Scan the records below. List lines holding "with".
Start of Task data
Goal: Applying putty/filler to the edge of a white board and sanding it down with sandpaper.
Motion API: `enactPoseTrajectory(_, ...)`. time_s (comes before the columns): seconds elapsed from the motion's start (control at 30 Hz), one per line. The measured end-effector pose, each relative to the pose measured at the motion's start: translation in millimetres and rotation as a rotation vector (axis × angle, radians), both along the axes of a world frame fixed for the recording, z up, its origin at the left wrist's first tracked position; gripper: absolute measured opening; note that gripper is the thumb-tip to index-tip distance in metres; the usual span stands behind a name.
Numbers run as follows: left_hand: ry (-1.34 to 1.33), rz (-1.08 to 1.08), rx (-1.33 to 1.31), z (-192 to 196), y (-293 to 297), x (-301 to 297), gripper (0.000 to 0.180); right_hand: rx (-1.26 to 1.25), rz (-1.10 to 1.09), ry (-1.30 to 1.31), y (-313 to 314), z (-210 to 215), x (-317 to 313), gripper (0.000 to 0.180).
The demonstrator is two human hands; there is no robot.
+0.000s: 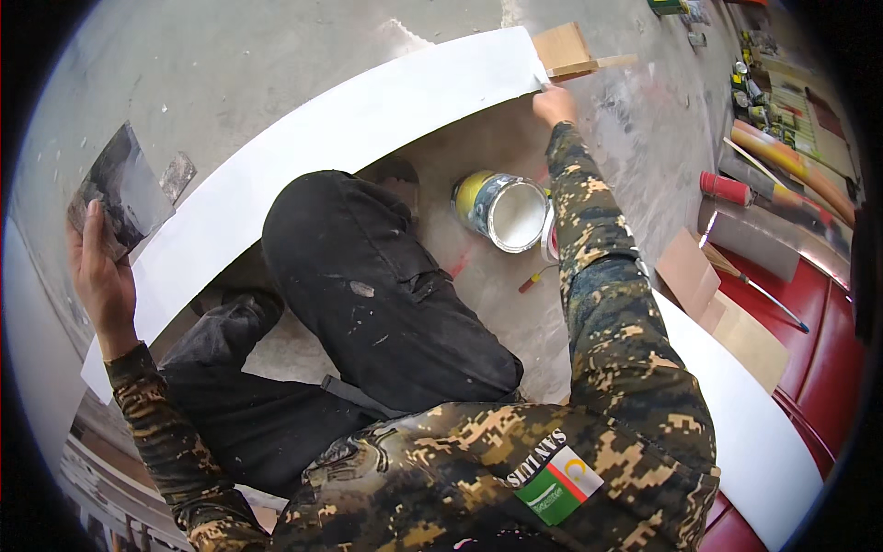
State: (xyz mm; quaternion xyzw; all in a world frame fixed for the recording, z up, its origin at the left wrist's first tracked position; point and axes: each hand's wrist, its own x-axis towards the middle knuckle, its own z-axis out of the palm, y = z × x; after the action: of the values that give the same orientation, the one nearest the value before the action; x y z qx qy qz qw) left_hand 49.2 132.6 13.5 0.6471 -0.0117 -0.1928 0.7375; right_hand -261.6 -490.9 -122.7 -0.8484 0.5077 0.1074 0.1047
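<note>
Left hand (101,271): thumb and fingers pinching a thin, smeared sheet (133,179) at its near edge. Right hand (556,106): closed, apparently on a small scraper (541,80), at the right end of the white board (276,156) beyond the knee (317,202). Board probably stiff, fairly light; grip by edges.

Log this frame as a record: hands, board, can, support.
left hand: holding a grey-and-black flat sheet
right hand: at the right end of the white board; held item too small to identify
can: open, white inside, between dark trousers and right sleeve
wooden block: by the board's right end
</note>
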Motion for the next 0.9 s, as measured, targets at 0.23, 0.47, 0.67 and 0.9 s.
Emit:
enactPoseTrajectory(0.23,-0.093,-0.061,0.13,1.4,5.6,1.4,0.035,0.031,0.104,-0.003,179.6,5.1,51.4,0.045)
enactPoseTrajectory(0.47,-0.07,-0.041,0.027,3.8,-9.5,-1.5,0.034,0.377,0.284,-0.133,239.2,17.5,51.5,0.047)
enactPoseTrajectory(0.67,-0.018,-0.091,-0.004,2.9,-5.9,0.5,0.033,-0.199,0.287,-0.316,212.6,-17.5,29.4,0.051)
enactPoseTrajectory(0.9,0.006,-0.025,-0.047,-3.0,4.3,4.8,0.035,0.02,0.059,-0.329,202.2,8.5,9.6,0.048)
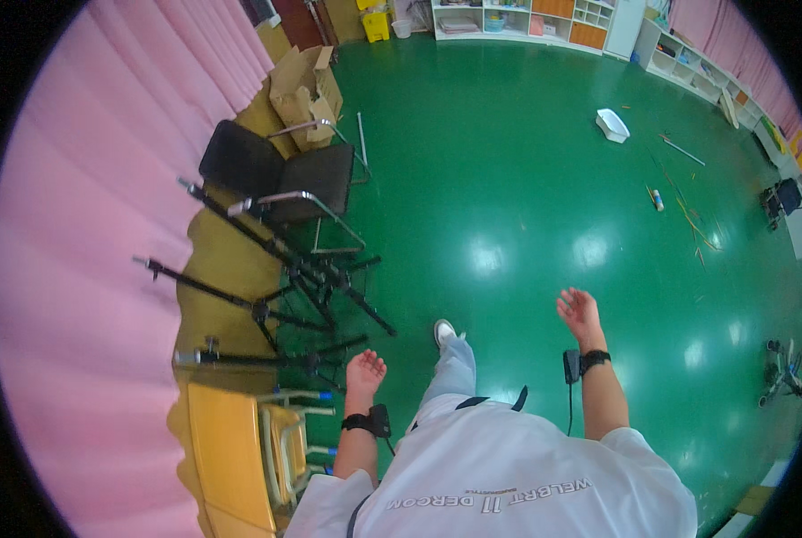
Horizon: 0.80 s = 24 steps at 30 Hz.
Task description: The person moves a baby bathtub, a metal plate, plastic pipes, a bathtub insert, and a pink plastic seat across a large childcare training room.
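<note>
Head | left hand (pixel 365 369) and right hand (pixel 580 314) empty, fingers loosely curled | black tripod (pixel 271 360) stands nearest left hand, untouched | white basin (pixel 613 125) rests farther off on green floor (pixel 518 170) | handling seems not yet begun

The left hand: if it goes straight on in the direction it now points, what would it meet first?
In the picture, the left hand would first come to a leg of the nearest black tripod. Depth is unclear, though: the hand seems higher than the leg, so it may pass above it.
</note>
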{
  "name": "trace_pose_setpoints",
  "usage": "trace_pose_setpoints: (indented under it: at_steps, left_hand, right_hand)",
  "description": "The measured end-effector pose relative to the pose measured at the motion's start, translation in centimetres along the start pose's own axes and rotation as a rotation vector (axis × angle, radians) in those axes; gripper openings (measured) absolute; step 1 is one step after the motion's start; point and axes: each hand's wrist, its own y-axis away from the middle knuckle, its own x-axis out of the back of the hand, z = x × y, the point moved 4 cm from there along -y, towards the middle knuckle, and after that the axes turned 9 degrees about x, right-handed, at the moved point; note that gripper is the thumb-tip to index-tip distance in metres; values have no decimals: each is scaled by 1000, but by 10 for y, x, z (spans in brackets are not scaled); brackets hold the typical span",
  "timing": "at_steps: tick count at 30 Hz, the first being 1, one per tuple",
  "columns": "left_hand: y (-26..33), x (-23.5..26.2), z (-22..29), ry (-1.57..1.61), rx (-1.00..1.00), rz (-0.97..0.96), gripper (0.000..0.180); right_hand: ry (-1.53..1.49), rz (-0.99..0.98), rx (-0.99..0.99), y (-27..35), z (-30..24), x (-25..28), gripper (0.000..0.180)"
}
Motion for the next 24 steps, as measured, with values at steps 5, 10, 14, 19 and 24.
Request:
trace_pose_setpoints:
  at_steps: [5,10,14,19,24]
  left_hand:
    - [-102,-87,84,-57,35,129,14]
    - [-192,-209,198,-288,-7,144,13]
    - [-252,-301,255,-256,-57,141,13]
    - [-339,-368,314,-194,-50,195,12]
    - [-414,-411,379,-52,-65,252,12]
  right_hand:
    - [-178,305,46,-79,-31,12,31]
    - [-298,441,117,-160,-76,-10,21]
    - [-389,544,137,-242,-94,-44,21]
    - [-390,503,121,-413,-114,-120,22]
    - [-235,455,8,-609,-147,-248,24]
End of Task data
Answer to this task ->
Goal: Applying putty/filler to the edge of a white board and sanding it down with sandpaper.
Motion for the next 24 steps, as measured, with values at steps 5, 10, 14, 19 and 24.

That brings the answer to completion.